Having spent the past month in the same nest, the young pixie did not bother sparing the three blackbird chicks she had come to call her roommates a second glance. After all, their silence meant only one thing: breakfast had arrived. Well, it had arrived for them; Shin, despite not wanting to disappoint her generous hosts, couldn't stomach the taste of freshly caught worm. There was something about the way it continued to move around in her stomach that made her uneasy.

She needed to find her own breakfast today.

Pulling on a short skirt of green leaves around her slim waist and a single leaf across her chest, Shin took one step from her treetop home and allowed gravity to do the rest. Her hair blew back from her face, the forest around her turned into a blur of green, and the rush of the wind filled her pointed ears. Then, opening her wings just as the last evergreen bough fell from her peripherals, her frenzied descent leveled off into a gentle glide. If there was one thing that was sure to banish sleep from the body it was nearly becoming nothing more than a speck of pixie dust on the forest floor as Shin's quickly beating heart could attest to.

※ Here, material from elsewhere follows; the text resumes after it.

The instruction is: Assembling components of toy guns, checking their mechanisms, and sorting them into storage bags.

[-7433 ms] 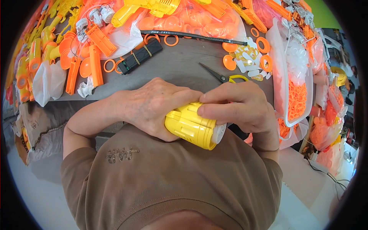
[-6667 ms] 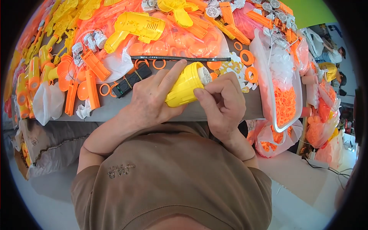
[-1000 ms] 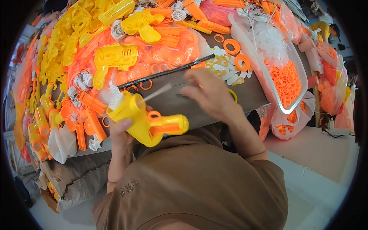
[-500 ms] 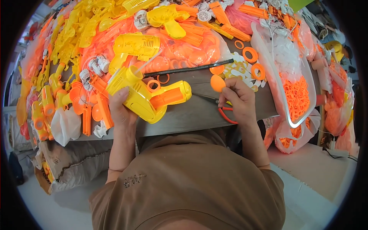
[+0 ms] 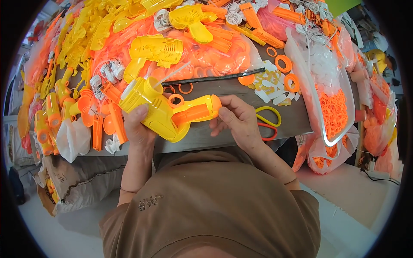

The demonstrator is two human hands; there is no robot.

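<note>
My left hand [image 5: 140,122] is closed around the body of a yellow toy gun [image 5: 161,122], which lies tilted above the table's near edge. An orange battery-cover-like strip [image 5: 191,115] is set in its handle, which points right. At the handle's end an orange disc [image 5: 216,103] shows, edge-on. The fingers of my right hand [image 5: 238,120] are closed on that disc, thumb and forefinger against it; the other fingers curl below. Behind the handle an orange ring [image 5: 176,100] is partly covered. Scissors [image 5: 269,122] with yellow and red handle loops rest right of my right hand.
Another yellow gun shell [image 5: 152,53] rests against a clear bag of orange parts [image 5: 215,58]. Orange rings [image 5: 283,63] and flat white and gold pieces [image 5: 271,81] lie at the right. Beyond stands a white bin [image 5: 320,112] of small orange parts. Yellow shells [image 5: 81,38] pile up far left.
My right hand has moved left and down, bringing the orange disc from beside the scissors to the end of the gun's handle. The gun has shifted slightly right; the scissors' handles are now uncovered.
</note>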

Now, normally, the woman would have flitted off to the east of Pernrith where the berries were just coming into season, but today something caught her eye or rather someone did, a man a good distance in front of her. Having spied on her fair share of humans, she could tell that this was no ordinary man. His movements were closer to that of an animal than anything else with the way he seemed to instinctually avoid stepping on the debris that littered the forest floor. And, more to the point, she had never seen this man around Pernrith before and she'd seen everyone.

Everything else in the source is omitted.